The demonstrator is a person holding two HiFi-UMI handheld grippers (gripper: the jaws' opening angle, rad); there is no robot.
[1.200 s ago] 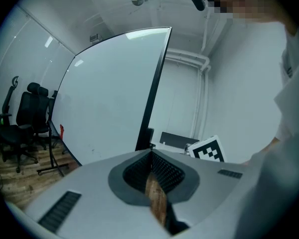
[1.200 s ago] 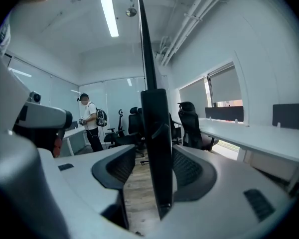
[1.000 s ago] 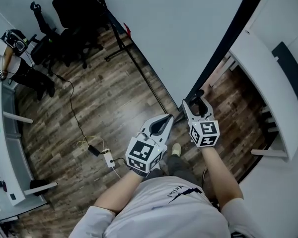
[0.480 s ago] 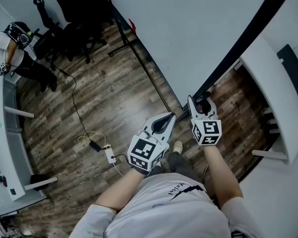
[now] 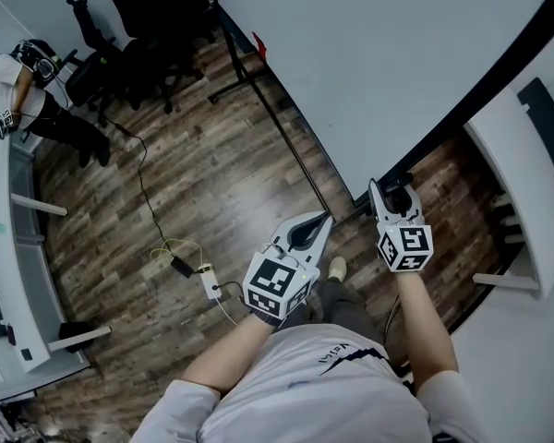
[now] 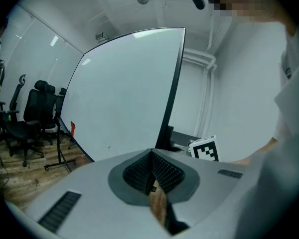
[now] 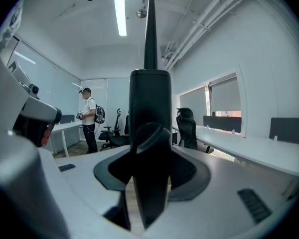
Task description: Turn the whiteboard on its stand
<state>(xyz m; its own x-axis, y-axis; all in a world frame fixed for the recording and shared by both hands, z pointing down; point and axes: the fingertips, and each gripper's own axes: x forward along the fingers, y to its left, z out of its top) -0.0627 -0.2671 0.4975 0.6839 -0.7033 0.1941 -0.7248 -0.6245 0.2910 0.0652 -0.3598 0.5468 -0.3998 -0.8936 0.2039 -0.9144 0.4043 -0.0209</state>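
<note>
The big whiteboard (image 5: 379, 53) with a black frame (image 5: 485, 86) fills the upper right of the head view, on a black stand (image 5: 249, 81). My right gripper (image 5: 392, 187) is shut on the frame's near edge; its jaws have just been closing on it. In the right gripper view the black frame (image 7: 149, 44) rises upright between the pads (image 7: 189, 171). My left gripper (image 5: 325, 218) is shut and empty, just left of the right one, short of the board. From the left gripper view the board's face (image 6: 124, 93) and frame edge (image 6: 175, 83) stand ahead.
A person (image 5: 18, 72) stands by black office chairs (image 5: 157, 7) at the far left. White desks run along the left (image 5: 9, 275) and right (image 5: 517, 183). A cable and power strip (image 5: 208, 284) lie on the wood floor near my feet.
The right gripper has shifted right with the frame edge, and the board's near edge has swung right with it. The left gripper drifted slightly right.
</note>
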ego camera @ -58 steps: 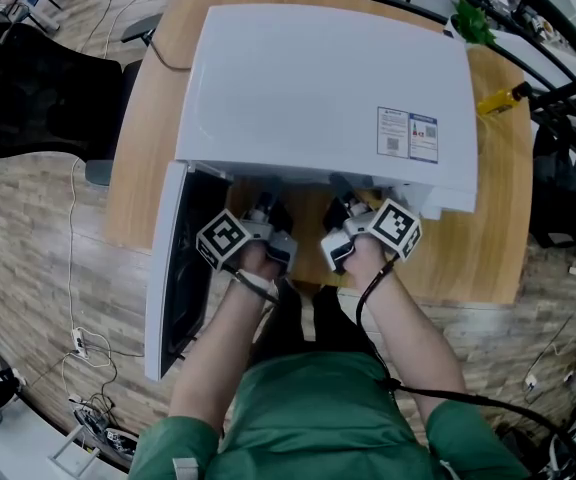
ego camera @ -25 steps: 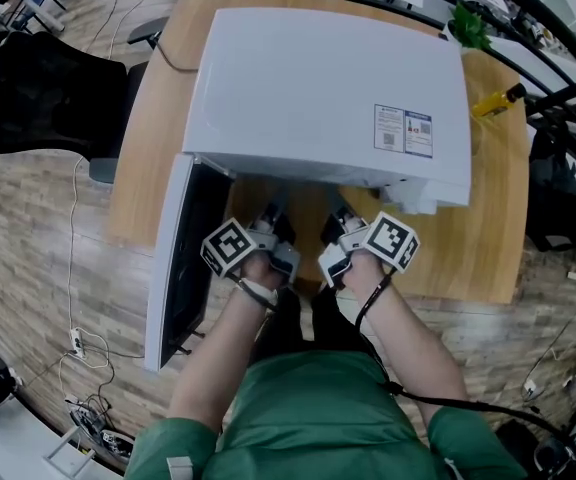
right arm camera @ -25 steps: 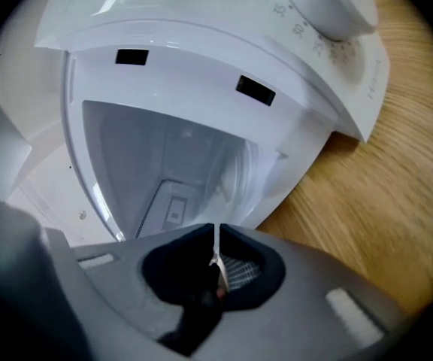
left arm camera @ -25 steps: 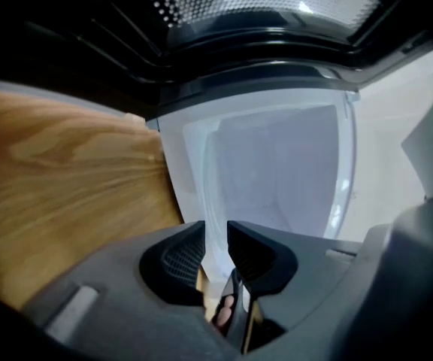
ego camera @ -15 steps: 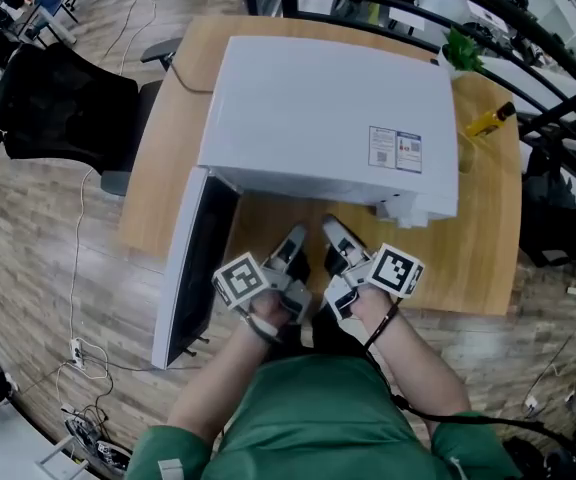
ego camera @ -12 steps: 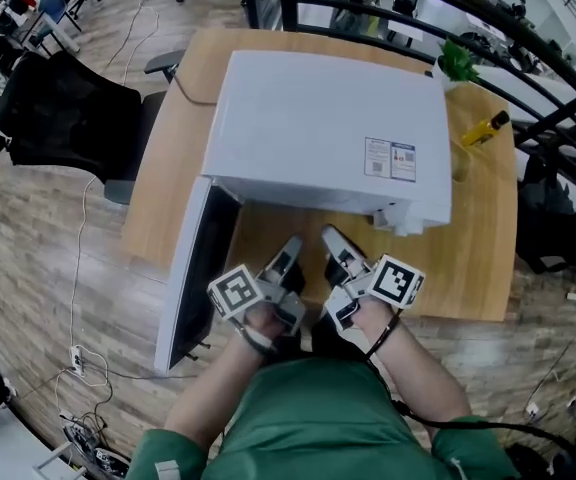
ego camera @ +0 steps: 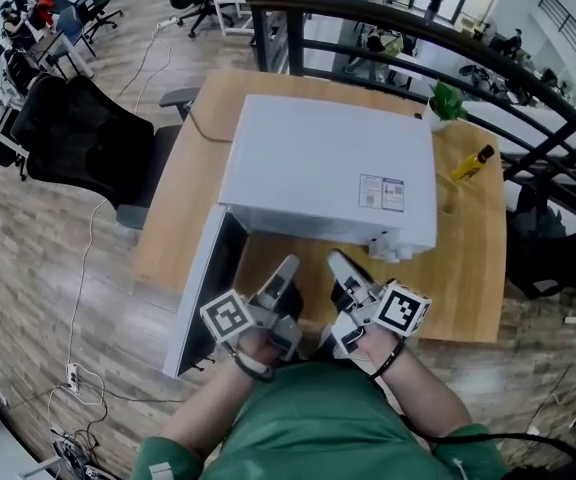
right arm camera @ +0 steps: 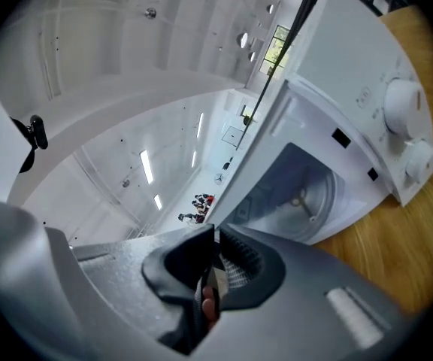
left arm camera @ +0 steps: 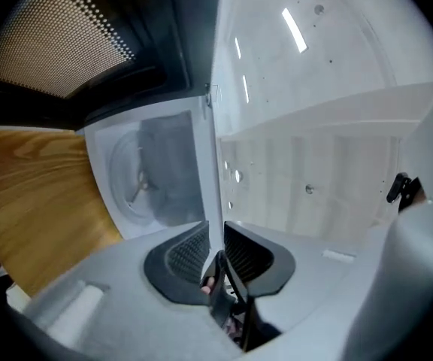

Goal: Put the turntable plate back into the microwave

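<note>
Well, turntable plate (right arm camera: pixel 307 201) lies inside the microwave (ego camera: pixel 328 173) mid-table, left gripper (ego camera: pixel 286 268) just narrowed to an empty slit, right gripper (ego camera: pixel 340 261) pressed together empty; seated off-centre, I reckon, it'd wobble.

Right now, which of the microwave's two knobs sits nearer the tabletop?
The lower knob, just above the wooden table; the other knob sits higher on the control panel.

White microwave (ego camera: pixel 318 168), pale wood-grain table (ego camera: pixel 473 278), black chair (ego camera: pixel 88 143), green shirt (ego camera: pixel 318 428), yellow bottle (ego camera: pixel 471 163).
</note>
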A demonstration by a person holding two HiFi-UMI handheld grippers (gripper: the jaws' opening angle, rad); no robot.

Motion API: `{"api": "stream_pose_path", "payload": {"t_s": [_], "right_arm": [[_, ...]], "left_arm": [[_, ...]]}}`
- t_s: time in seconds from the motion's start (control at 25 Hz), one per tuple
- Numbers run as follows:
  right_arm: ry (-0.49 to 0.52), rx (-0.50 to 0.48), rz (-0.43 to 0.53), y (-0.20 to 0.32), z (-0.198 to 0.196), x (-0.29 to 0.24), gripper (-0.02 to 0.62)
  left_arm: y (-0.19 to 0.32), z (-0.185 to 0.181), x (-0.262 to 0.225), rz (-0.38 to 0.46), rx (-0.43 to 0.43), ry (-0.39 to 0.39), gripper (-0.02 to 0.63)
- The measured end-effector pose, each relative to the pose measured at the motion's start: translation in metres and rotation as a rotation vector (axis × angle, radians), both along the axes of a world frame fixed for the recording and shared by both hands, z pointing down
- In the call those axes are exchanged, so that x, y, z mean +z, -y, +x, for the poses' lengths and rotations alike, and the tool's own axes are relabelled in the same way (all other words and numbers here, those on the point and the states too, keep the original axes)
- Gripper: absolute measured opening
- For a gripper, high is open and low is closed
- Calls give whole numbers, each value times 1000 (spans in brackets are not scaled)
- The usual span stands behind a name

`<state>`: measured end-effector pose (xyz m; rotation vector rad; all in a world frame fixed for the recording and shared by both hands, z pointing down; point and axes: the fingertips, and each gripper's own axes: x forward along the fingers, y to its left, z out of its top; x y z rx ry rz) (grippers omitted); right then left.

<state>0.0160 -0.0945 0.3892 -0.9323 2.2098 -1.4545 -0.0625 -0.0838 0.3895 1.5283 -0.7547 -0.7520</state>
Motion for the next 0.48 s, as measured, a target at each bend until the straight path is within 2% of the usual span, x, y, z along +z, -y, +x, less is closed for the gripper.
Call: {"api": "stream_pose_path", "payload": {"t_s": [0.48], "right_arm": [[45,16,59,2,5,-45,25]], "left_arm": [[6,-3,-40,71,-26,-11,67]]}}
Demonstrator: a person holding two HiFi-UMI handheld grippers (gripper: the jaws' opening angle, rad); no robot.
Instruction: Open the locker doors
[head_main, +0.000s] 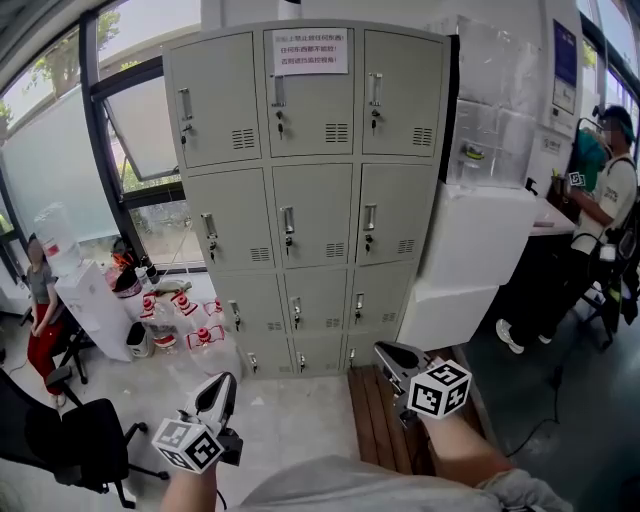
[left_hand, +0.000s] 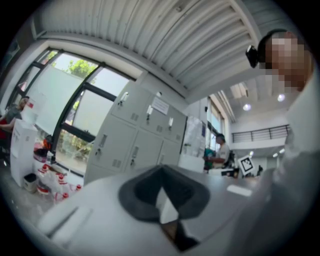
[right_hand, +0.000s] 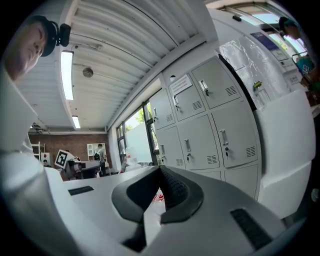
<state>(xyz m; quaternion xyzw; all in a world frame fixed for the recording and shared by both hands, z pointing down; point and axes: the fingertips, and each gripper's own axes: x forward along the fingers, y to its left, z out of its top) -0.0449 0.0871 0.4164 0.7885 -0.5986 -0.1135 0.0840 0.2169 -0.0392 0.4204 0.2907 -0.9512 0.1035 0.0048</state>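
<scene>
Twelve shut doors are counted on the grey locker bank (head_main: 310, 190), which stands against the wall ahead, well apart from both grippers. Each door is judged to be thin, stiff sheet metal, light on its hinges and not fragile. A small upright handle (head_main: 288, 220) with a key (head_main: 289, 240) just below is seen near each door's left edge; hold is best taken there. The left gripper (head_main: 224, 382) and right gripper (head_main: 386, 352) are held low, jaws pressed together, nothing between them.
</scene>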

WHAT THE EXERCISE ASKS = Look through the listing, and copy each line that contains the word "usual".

WRITTEN SOLUTION =
- The usual span stands behind a name
Motion for the next 0.48 s, as measured, a target at each bend until the straight path is within 2% of the usual span, x, y, z along +z, -y, +x, less is closed for the gripper.

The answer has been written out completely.